E fomos inundados com as lembranças de Thriller, do Jackson 5, do Moonwalk, daqueles clipes fenomenais, do pós-adolescente de Off The Wall. Lembramos que ele tinha sido coroado Rei do Pop não por qualquer armação despótica, mas que chegou lá carregado nos braços do povo. Lembramos que esse que não estava mais entre nós tinha sido o maior artista pop do século 20.

Tentamos compensar correndo atrás novamente de sua música e de suas imagens, congestionando as paradas de sucesso com seus álbuns e músicas. Corremos atrás mais uma vez de suas memórias e histórias. De qualquer coisa, de qualquer fragmento dele para guardar, como que para compensar um pouco a injustiça de tê-lo deixado padecer no purgatório das celebridades decadentes.

This Is It é um adeus que faz parte desse processo de devolver a Michael o que é de Michael: o talento nato, o perfeccionismo técnico, a musicalidade a flor da pele, a dança prodigiosa (é fácil esquecer que quem está ali se requebrando o tempo todo é um senhor de 50 anos), o carisma espontâneo, a voz que era só dele, os hits perfeitos. A câmera do “making of” dos ensaios joga tudo isso na lente de aumento e Michael se sai muito bem. E é essa câmera próxima que nos permite também ver um pouco do menino doce e carinhoso que está debaixo do mega-talento, o tempo todo dizendo o quanto ama as pessoas de sua equipe.

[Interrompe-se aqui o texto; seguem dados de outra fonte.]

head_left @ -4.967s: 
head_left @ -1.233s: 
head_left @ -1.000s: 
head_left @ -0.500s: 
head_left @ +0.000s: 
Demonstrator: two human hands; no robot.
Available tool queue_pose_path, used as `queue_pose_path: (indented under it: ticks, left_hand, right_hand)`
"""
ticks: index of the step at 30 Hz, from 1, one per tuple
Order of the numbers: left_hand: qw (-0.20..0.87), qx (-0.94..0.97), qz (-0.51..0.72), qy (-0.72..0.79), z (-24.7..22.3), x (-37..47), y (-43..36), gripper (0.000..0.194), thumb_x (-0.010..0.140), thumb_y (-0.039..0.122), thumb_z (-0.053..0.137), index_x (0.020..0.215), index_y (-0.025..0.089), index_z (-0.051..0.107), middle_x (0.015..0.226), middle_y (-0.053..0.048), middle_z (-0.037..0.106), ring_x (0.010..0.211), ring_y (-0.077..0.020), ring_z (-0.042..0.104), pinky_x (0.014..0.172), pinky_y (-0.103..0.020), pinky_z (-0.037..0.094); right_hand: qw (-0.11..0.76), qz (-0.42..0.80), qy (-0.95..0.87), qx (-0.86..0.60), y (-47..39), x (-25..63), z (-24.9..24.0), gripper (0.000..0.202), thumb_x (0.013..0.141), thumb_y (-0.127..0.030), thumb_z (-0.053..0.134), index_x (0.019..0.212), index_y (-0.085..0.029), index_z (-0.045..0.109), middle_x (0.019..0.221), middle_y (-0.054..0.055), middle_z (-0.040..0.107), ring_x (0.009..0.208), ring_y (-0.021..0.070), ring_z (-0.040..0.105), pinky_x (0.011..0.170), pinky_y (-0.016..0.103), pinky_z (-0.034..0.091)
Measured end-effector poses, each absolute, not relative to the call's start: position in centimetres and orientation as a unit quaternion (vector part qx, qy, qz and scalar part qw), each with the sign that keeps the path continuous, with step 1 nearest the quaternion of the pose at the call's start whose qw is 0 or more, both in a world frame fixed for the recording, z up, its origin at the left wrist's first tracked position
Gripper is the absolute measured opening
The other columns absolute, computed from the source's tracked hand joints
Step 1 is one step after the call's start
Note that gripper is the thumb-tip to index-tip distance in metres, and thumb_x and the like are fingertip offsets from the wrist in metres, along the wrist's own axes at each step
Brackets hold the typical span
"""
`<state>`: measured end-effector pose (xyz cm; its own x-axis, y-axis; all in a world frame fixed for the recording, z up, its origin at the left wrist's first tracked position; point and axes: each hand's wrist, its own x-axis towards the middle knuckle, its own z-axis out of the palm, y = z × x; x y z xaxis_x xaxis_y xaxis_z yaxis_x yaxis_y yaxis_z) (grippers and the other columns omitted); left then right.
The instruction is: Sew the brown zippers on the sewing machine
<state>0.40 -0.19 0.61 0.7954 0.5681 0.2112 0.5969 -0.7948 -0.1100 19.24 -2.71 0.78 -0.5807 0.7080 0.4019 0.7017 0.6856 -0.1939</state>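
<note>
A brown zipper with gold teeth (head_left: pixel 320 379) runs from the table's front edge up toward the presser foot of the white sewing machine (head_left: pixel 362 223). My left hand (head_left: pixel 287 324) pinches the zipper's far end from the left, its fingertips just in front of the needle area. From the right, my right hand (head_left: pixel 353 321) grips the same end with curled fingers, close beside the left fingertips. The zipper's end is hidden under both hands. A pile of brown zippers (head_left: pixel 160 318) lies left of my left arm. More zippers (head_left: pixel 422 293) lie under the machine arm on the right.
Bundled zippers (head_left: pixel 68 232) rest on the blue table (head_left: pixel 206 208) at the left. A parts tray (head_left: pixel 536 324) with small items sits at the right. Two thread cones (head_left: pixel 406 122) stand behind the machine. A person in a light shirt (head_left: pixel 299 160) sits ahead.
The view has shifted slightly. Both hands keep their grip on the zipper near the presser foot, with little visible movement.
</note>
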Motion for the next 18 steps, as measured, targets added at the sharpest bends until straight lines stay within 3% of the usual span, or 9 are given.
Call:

O filme é talvez nossa última chance de ver um Michael que ainda era inédito. Montado a partir de cenas de ensaios para os 50 shows que ele faria em Londres em julho, faz até quem não era muito fã colar os olhos na tela e se deixar hipnotizar. E daí que é um caça-niquel, condenado por muitos fãs e familiares de Michael? O poder do material aqui redime quaisquer intenções duvidosas.

Não há espaço para imperfeições em This Is It. Durante esse passeio de uma hora e meia pelo mundo mágico de Michael Jackson não há menção a problemas pessoais, a traumas, a drogas, a crises de criatividade e de paranóia. E não há por que ter. Não é esse o Michael que queremos guardar na memória.

As músicas do filme incluem “Wanna Be Startin’ Something”, “Black or White”, “Jam”, “Man In the Mirror”, “Billie Jean”, “Smooth Criminal”, “Beat It”, “Thriller”, “Don’t Stop Till You Get Enough”, “They Don’t Care About Us”, um medley de três músicas do Jackson 5 (que ele dedicou aos irmãos que eram do grupo e aos pais), além de “Shake Your Body”, que eles gravaram já como The Jacksons.

Cada música é apresentada com montagem própria de cenários, efeitos, vídeos, coreografia, todos tão impressionantes: um cemitério como mortos-vivos para “Thriller”; um remix visual do clássico hollywoodiano Gilda para “Smooth Criminal”; uma escavadeira gigante em “Earth Song”.

Seria perda de tempo tentar passar aqui neste humilde texto o bombardeio que isso provoca nos sentidos. Afinal, tudo vem acompanhado de forte emoção e esta é ainda mais difícil de colocar no papel. Ao final de cada número, dá vontade de levantar aplaudindo no escuro do cinema, como se estivéssemos no show de fato. Se tivessem acontecido, estes shows teriam sido nada menos que triunfais.

E ao ver Michael assim, em pleno uso de seus poderes, mostrando como é tão bom no que faz, interagindo de modo tão agradável com seus colegas de show, contradizendo todas aquelas más notícias sobre a sua vida, é que vem à tona uma estranha indignação:

Por que, desgraçado, você foi morrer? Por quê?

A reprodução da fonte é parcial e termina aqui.